Due to the UAE’s strategic location, policies and free zones, the nation is a thriving commercial hub. This country should take pride in the way it has become both a marketplace of goods and services as well as a marketplace of ideas.
But not all the influences that arrive on the UAE’s shores are positive. Yesterday’s revelation of the seizure of 100kg of the stimulant Captogan, an amphetamine commonly used as a recreational drug, came only weeks after customs officials confiscated 16kg of heroin at Dubai International Airport.

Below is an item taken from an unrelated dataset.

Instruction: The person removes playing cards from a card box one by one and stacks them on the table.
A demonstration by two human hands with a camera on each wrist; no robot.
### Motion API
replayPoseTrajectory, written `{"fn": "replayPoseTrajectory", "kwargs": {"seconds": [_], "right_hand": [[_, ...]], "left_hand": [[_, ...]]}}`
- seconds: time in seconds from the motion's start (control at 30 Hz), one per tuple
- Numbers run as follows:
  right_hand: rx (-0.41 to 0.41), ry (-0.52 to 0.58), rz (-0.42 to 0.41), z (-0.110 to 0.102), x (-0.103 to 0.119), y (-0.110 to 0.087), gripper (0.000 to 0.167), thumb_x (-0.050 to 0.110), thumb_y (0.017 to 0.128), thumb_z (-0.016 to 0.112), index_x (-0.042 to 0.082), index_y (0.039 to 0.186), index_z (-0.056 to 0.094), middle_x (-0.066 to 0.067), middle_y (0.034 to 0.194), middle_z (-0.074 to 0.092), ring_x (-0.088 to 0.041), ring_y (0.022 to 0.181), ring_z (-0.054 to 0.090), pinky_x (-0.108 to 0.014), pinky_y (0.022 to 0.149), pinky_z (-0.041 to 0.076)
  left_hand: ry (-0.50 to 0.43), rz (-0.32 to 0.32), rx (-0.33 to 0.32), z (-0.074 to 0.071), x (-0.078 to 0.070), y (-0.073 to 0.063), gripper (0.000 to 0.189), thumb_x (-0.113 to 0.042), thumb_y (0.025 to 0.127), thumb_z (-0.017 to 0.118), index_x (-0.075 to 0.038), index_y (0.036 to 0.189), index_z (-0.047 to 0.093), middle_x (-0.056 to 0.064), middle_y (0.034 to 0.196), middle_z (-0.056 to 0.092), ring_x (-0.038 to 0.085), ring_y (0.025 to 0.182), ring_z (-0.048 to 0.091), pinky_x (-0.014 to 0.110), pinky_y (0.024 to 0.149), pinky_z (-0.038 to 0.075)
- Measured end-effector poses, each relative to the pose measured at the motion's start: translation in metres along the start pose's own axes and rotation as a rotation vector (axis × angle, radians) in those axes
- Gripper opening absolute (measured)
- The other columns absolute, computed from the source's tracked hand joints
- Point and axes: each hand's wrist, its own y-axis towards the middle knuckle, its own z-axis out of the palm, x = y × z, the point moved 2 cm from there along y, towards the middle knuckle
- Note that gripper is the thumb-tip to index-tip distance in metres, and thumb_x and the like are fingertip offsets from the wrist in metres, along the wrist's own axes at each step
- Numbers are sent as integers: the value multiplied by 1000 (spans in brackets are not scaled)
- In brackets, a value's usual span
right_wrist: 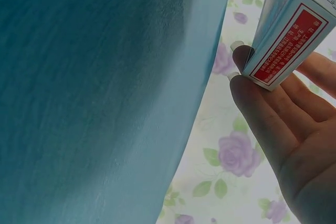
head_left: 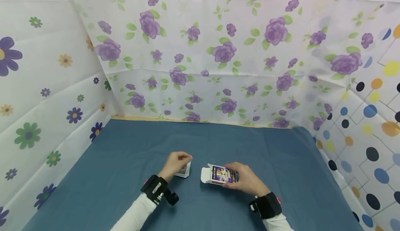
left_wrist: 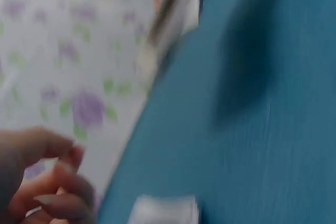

The Ministry of Interior’s department of anti-narcotics has said that drug related crimes have risen significantly due to the increase in population and in the transit of people and goods through the country.
These recent discoveries and other high profile arrests such as the jailing of a British DJ last year for possession of cannabis illustrate how seriously the Government takes the threat. This no nonsense approach is commendable. No amount of investment in narcotic control is big enough. Drug use may be an individual crime but it has tremendous social costs. Crack-cocaine ravaged American cities in the 1980s and a dependence on the flowering plant khat, chewed by 80 per cent of Yemen’s adult population for its stimulative effects, has been widely attributed as a cause of that nation’s unemployment and poverty levels.
The UAE’s large population of young people, particularly those living outside the cities, have a limited amount of entertainment outlets and drugs all too often become an insidious escape route from boredom. The authorities must continue their vigilant approach, but through education and the creation of more extra-curricular options for youth, the false appeal of drug use can be diminished.
Dubai Customs’s ability to locate the Captogan stash in 152 industrial sized spools of thread through a study of their density is a testament to the effectiveness of their technology and their thoroughness. But drug smugglers will still attempt to flout the law. Strategies for education and rehabilitation are needed to help further reduce the risks that drugs pose to society.